When the phone call came I knew something was wrong. I was in my office and the voice on the other end could not be speaking the words I thought I heard.

“‘Eva’ is back in the hospital. She is heading to O.R. She has another infection. The implants need to come out”

WHAT?? I’m sorry WHAT?

No. This could not be happening. My tears flowed. She has been through so much already. She was to be the success story ...to demonstrate that the road ,although long and difficult, will all but be wrapped in a neat bow at the end...right? That is how it ends!? No- the ending is with Prince Charming and perky breasts. I recognize that I should not digest this into my own reality but how can I not? I have eagerly listened to countless success stories but when one with such a downbeat outcome hits so close to home practical thinking does not always follow suit.

For the last couple of weeks I have been on a mental journey that was completely unexpected. Sleeping through the nights is proving increasingly difficult. You don’t read about this is self help pamphlets, or in medical journals, and definitely not covered by the many socio-oncologists articles that they brag about. I am overwhelmed with the reality that after all is said and done, after all my surgeries and pain and months of recuperation...after all that... I will not be able to look in the mirror and not feel regret. That I will look at myself and feel deformed. I tell remind myself repeatedly why I’m doing this.

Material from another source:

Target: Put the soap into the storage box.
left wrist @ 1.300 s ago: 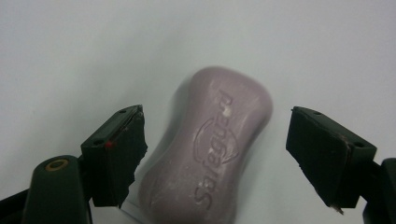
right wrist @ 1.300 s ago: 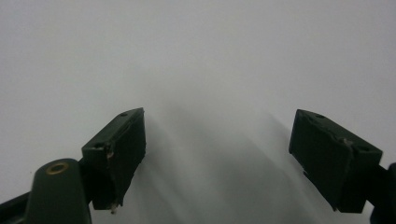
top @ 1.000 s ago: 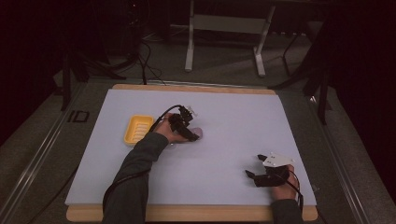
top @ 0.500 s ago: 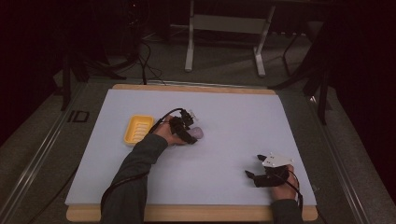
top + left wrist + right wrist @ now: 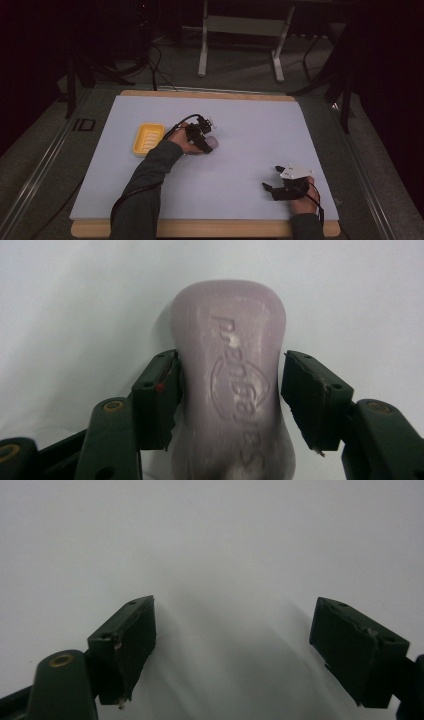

I have spoken to dozens of women across the world and even nurses who administer chemotherapy think I should not hesitate for a second to have the surgery.

Chemotherapy is nasty. That is a black and white reality that bears a long history of heart retching, life altering stories. My story is not one I wish to add to that novel. My head know that and THAT is my ‘button’ that makes me continue to the January date.

My hearts, my vanity, damn them both! Living without breasts was not a risk that I put in the mentally equation. That might be Eva’s reality.
I have been asked today “What if you don’t have your surgery in January?” I sighed heavily and internally I answered “I’m on a train that I don’t believe I can get off. The sleepless nights where I lie awake and think of all the ‘what if ‘scenarios...I picture myself with my new foobs...hell I’m even losing hair with the cumulative stress of it all! I am down this far, I can’t go back...not out of pride but the darkness behind me...the ‘boogie man’ called cancer still seems to be waiting...not in my closet but in my body

‘Eva’...Her story is supposed to end better than this...

Don’t we all deserve the happy ending if we go to such lengths to avoid the boogie man called cancer?